Write out, word for word, every line in the data below from the one containing "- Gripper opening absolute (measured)" to the one containing "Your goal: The", both of them included.

Extracted records
'''
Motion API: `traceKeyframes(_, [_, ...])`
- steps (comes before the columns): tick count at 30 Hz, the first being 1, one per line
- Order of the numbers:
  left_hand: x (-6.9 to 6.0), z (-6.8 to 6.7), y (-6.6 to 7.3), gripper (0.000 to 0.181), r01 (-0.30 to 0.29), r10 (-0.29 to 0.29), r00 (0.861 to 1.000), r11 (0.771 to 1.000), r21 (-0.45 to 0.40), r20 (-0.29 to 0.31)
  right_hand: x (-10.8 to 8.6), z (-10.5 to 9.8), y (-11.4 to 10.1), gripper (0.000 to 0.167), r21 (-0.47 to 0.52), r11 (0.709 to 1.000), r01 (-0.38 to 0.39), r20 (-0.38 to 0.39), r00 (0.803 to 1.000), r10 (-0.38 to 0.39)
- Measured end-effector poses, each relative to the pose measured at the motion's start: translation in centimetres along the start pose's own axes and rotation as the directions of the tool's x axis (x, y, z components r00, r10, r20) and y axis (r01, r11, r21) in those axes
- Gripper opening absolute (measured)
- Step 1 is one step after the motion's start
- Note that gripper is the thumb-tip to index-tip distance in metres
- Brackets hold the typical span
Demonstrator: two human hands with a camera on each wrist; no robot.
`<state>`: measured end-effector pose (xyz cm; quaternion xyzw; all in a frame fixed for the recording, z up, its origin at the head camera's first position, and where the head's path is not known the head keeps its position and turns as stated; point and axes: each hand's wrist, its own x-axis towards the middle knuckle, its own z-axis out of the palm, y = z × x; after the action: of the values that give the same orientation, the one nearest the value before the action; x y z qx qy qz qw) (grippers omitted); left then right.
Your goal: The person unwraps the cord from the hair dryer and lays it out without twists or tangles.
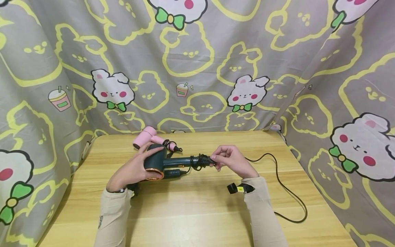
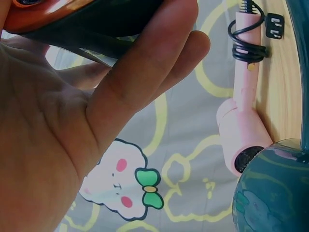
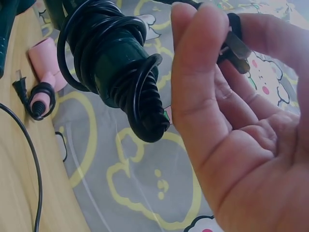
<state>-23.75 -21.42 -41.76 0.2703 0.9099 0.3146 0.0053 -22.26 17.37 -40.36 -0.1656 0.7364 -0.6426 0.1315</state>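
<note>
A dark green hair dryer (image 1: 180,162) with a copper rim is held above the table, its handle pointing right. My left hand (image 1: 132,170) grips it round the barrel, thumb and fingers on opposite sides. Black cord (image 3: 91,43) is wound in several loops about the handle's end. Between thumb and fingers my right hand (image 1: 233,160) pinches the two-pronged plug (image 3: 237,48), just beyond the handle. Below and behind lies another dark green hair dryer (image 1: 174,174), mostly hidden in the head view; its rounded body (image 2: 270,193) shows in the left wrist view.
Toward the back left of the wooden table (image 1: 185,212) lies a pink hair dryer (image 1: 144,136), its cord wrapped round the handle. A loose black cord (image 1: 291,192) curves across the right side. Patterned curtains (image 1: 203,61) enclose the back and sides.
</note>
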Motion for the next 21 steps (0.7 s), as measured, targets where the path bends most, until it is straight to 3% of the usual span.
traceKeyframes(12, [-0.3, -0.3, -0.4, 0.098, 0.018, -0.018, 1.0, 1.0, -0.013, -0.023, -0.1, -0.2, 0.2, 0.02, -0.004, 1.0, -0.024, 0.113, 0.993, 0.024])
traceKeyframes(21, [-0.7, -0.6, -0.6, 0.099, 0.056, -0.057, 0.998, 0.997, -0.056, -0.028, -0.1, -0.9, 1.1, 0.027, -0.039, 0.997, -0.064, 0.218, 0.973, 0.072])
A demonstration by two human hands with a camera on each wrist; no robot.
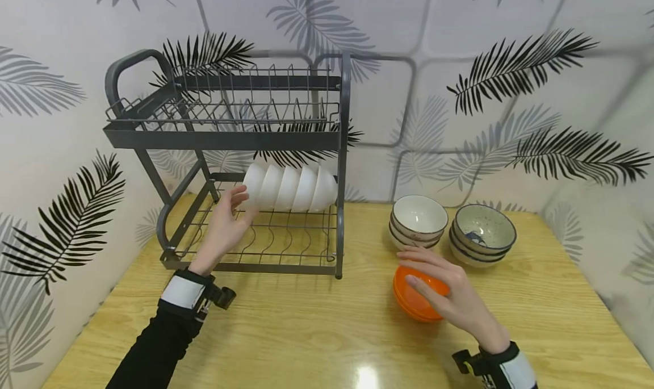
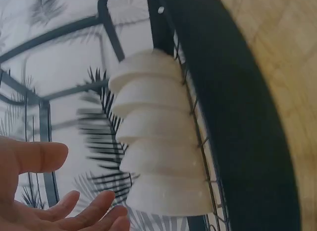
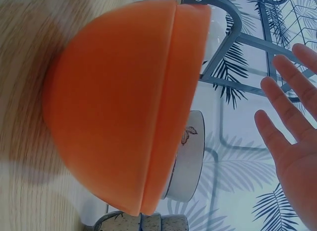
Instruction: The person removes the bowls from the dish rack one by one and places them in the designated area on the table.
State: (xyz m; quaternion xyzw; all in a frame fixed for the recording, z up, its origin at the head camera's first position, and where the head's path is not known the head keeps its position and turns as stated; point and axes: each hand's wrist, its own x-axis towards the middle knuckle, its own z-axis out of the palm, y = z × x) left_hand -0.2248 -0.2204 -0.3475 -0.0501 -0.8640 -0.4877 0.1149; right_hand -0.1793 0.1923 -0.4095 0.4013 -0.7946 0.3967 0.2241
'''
REPLY
- Gripper opening absolute (measured)
- Step 1 is one step after the motion's start
- Note that gripper is the thumb-tip to index-tip distance in metres
- Brackets hold the typical span
Demonstrator: two human hands with a camera on each wrist; no robot.
`<state>`: measured end-effector pose (xyz cm; quaternion xyzw; all in a frame fixed for the recording, z up, its origin at the head camera's first position, and where the head's path is not known the head keeps its position and turns as stated; point and axes: each hand's wrist, its own x-axis towards the middle knuckle, its own z-axis out of the palm, y = z × x; after the action: of the values that give the same orientation, the one nearest the value before the action; x y z qx qy qz qw) (grippers omitted); left then right.
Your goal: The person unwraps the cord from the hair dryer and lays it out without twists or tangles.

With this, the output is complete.